More evidence that the collective work and wisdom of the many, which blogs foster and promote, has greatly enriched journalism in this country. If I have a little time, I should look for more global examples of such efforts. I am sure China, Iraq and Iran are full of examples, not to mention India! Who can forget Baghdad Burning? The last post is from April of this year, hope everything’s still fine.
Open access is a phrase used to describe the publishing of peer reviewed research in journals/websites which do not charge subscription fees. Since a bulk of published scientific literature in the US arises directly from government, i.e. taxpayer funding, the public has already paid for this research. So, this is a debate in the sense that global warming is a debate, and yet another depressing indication of the plutocracy-protectionary principle!
The Professional and Scholarly Publishing Division of the Association of American Publishers hired Eric Dezenhall, head of Dezenhall Resources, a PR firm that specializes in “high stakes communications and marketplace defense,” to address some of its members this past summer and potentially craft a media strategy.
Yes, go ahead, use the same publicist types that brought you the “CO2 is life” campaign.

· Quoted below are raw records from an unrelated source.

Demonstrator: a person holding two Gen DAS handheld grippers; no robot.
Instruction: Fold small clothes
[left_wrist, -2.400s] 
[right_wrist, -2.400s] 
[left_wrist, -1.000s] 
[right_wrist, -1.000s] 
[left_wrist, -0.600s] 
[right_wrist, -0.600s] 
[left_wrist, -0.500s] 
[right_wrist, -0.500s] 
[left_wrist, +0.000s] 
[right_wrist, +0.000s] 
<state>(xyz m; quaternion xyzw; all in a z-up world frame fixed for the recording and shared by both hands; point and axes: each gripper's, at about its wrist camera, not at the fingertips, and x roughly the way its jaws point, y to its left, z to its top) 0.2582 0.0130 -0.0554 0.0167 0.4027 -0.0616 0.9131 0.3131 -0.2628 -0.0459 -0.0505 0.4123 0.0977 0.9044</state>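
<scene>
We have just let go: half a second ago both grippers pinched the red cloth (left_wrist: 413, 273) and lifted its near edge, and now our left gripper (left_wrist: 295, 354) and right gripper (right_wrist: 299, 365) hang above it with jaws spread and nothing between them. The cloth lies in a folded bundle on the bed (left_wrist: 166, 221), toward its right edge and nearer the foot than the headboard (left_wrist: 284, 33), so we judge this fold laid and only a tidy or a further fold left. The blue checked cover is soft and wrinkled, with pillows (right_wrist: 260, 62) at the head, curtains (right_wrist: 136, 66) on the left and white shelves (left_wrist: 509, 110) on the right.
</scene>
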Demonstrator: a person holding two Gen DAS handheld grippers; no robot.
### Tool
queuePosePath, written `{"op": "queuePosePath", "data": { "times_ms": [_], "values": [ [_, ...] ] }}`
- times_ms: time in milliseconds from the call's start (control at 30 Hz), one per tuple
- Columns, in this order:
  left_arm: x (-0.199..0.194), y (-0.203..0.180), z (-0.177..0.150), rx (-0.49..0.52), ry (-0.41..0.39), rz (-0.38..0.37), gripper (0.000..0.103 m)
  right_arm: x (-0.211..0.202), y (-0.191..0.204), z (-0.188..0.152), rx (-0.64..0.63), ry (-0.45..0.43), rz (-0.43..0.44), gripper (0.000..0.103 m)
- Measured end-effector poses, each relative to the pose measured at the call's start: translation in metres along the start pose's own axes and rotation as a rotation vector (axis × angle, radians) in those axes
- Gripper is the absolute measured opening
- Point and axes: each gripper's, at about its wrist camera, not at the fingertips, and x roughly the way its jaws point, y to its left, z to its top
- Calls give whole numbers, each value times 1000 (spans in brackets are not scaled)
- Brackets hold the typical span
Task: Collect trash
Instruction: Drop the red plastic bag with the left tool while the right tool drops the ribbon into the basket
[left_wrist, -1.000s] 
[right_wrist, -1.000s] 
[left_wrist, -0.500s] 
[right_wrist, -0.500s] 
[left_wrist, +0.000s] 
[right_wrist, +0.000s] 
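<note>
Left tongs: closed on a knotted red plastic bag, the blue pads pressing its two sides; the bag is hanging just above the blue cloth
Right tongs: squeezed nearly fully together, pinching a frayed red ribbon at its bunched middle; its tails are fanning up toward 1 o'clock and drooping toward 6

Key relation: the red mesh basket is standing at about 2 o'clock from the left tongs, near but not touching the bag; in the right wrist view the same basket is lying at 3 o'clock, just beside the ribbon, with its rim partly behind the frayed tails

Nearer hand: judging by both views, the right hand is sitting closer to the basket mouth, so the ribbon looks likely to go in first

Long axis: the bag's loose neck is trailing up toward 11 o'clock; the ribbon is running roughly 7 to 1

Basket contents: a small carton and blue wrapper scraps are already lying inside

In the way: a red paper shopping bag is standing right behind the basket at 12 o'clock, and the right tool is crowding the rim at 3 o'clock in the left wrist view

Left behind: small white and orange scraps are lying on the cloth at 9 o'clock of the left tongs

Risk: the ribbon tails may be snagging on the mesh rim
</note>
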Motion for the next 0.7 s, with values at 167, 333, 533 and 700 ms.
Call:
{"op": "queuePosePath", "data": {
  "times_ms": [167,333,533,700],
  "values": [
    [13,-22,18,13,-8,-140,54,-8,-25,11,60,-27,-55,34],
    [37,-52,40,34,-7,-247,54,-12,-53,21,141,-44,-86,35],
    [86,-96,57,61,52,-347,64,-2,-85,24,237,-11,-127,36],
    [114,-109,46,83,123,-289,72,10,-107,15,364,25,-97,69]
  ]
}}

If you read the article fully, you’ll see that these publicists suggest a simple message:
“it’s hard to fight an adversary that manages to be both elusive and in possession of a better message: Free information.” Finally, Dezenhall suggests joining forces with think tanks like the American Enterprise Institute and National Consumers League in an attempt to persuade key players of the potential risks of unfiltered access. “Paint a picture of what the world would look like without peer-reviewed articles,” he adds.
Yes, of course, open access journals are not peer reviewed, cigarettes are not addictive, CO2 is life, 1+1=3 (just checking!)
I am ashamed to call myself a member of the egregious American Chemical Society, which is part of this lobbying effort along with Elsevier and Wiley.
Let’s review who’s getting paid for publishing their work with one of these wonderful journals
The divisions could not be more clearly drawn. The people who produce the work, and the people who check the work for scientific accuracy, readability, appropriateness and suitability don’t get paid, the man does!
For an alternative, check out the workings of PLOS.
I hope the whole current system dies a swift and painless death.